Peace's take on the tropes of soured northern manhood, from Clough's alcoholic revenge-fuelled fantasies and paranoias to Don Revie's obsessive secrecy and compulsive planning took place at a football club, but weren't really about football. His real subject, as he has mentioned several times, is Yorkshire and the 1970s and 80s, from the Ripper murders in his Red Riding quartet to the miners strike in GB84.
Geoffrey Boycott, like Brian Clough, was a man of that time and place; like Clough had done at Derby County, he provoked a revolution by being sacked.

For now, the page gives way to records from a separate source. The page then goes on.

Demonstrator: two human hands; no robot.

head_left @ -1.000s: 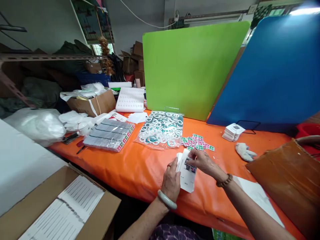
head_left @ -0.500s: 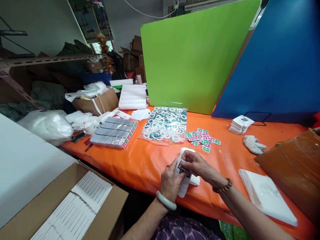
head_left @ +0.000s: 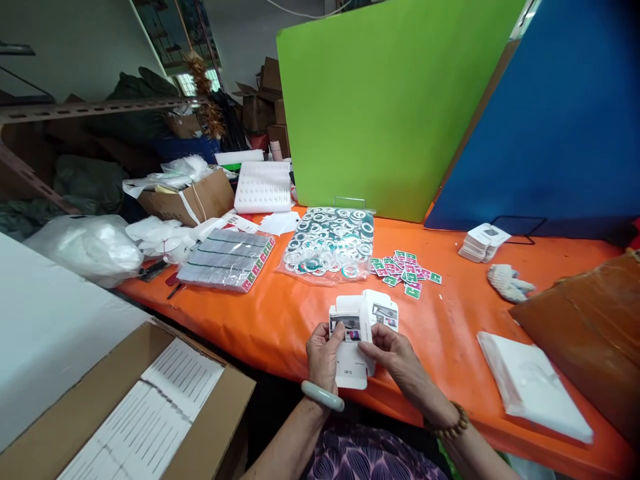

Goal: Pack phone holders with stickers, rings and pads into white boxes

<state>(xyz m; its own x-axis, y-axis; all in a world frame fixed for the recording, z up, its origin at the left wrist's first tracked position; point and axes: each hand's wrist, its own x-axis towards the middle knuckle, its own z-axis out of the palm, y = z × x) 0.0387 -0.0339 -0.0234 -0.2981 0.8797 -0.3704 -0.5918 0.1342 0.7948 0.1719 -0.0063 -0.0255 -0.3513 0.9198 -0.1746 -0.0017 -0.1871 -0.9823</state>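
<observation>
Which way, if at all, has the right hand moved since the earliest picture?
Yes. Judged against the bag of rings, the right hand has moved away from it, toward the near side.

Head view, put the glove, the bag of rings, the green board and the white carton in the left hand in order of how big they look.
1. Green board, by far
2. Bag of rings
3. White carton in the left hand, partly covered by fingers
4. Glove

Head cam: faces fwd/dn, nr orange tbl (head_left: 280,313), green bd (head_left: 380,113) beyond.
</observation>
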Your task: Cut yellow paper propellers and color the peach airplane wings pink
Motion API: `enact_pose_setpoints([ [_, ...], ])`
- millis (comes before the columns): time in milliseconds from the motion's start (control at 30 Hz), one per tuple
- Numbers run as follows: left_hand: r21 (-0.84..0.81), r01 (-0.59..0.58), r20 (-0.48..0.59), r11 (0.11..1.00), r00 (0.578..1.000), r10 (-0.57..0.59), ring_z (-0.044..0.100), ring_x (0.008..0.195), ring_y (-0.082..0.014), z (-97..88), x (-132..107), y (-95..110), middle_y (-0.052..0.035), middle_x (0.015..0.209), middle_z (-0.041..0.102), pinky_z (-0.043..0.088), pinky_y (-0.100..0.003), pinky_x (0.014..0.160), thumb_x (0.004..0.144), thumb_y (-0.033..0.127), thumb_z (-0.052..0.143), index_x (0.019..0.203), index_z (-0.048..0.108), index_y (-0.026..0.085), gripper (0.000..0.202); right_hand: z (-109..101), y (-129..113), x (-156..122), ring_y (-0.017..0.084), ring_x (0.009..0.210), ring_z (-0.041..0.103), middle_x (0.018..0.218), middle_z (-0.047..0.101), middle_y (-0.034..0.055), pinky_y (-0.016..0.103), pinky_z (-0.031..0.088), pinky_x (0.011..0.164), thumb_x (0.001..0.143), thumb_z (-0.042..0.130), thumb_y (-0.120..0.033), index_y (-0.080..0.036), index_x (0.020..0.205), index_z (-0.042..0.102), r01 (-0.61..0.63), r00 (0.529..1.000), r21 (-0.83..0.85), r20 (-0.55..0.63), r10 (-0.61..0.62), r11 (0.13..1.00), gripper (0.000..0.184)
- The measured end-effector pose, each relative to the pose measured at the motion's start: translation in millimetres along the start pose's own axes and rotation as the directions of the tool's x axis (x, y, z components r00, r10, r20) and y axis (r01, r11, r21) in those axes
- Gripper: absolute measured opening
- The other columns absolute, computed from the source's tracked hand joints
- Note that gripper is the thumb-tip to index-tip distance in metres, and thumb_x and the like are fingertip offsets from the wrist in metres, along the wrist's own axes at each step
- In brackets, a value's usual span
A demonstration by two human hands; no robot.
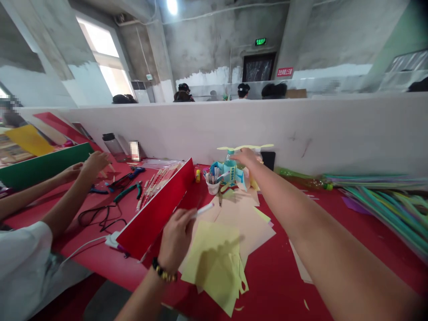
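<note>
a long red work table runs across the view, backed by a low white partition wall, with heads of other people showing beyond it, too far off for detail. left of centre a red divider board stands on edge on the table, and a green board sits further left. a bundle of green and teal strips lies at far right. beyond the divider, a co-worker's white sleeve fills the lower left, and the co-worker's hands are raised over green-handled pliers, wooden sticks and a loose black cable. in front of the person, a stack of paper sheets, pale yellow on peach, lies on the table just right of the divider. the bottle model, a plastic bottle with blue card around it and a yellow propeller on top, stands at the far edge of the stack, just beside a small cup of pens. right hand rests against the top of the bottle, fingers over it, grip not clear from this view. left hand, bracelet of dark and gold beads at the wrist, is closed around a white pen, held above the paper
</note>
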State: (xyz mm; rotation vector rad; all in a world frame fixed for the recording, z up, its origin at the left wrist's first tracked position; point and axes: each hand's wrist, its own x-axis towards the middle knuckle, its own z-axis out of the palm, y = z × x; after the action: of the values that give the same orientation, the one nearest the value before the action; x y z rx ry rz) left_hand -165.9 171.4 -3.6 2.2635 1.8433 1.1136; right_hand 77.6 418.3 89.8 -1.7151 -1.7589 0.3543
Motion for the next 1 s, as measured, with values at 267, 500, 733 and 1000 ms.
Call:
enact_pose_setpoints([
  [267,0.423,-0.195,0.152,0.885,0.978,0.143,0.058,0.103,-0.0219,-18.5,181,23,-0.0098,0.104,0.066,0.043,-0.036,0.097,0.089,0.011,0.047,0.103,0.066,0.016,0.025,-54,43,-140,0.026,0.117,0.058,0.132,0.059,0.0129,0.040,0.050,0.095,0.081,0.065,-0.034,-0.017,0.133,0.051,0.262,0.929,0.219,-0.321,-0.184,0.940,0.057],
  [500,0.436,-0.316,0.506,0.843,0.861,0.061,0.060,0.104,-0.0219,43.3,237,36,-0.0106,0.122,0.057,0.053,-0.042,0.086,0.091,0.034,0.057,0.122,0.055,0.015,0.036,-61,107,-311,0.025,0.110,0.062,0.132,0.058,0.0078,0.042,0.054,0.091,0.086,0.061,-0.039,-0.028,0.132,0.050,0.147,0.958,0.215,-0.275,-0.085,0.966,0.049],
  [733,0.340,-0.373,0.593,0.864,0.798,0.111,0.060,0.103,-0.0216,51.9,226,30,-0.0097,0.122,0.057,0.053,-0.042,0.086,0.092,0.035,0.056,0.121,0.056,0.017,0.034,-50,149,-377,0.023,0.097,0.069,0.122,0.064,0.0087,0.032,0.061,0.075,0.089,0.055,-0.038,-0.026,0.131,0.050,0.162,0.960,0.041,-0.237,-0.148,0.986,0.045],
  [1000,0.399,-0.079,0.321,0.914,0.945,-0.058,0.057,0.109,-0.0240,33.4,114,-5,-0.0116,0.114,0.064,0.042,-0.038,0.095,0.091,0.026,0.046,0.110,0.060,0.016,0.025,-30,176,-413,0.029,0.096,0.071,0.111,0.072,0.0095,0.035,0.063,0.071,0.087,0.057,-0.039,-0.027,0.128,0.053,0.311,0.916,-0.053,-0.248,-0.314,0.949,0.043],
])
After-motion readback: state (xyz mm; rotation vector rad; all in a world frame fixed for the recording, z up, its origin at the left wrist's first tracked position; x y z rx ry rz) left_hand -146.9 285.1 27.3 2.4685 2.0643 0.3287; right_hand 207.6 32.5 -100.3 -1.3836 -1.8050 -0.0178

When Yorkshire CCC refused to offer him a new contract in the October of 1983 a winter of civil war followed, a war that concluded with Boycott's reinstatement and the departure from the Yorkshire committee of Fred Trueman, Billy Sutcliffe and the terrifying Ronnie Burnet. The people had risen up behind Geoffrey.
It's a perfect subject for Peace's writing, and he has said that he has begun researching the story. I hope he writes it; his Boycott will have Shakespearean dimensions, and Geoffrey deserves a mythology of his own.
The Red Riding stories have been adapted for Channel 4, and The Damned Utd movie comes out this spring, with Michael Sheen as Clough. Which leads to the glorious proposition of Boycott: the movie. Sheen's a natural for Clough, but who could possibly play Geoffrey, and who could capture Frederick Sewards Trueman? All suggestions welcome.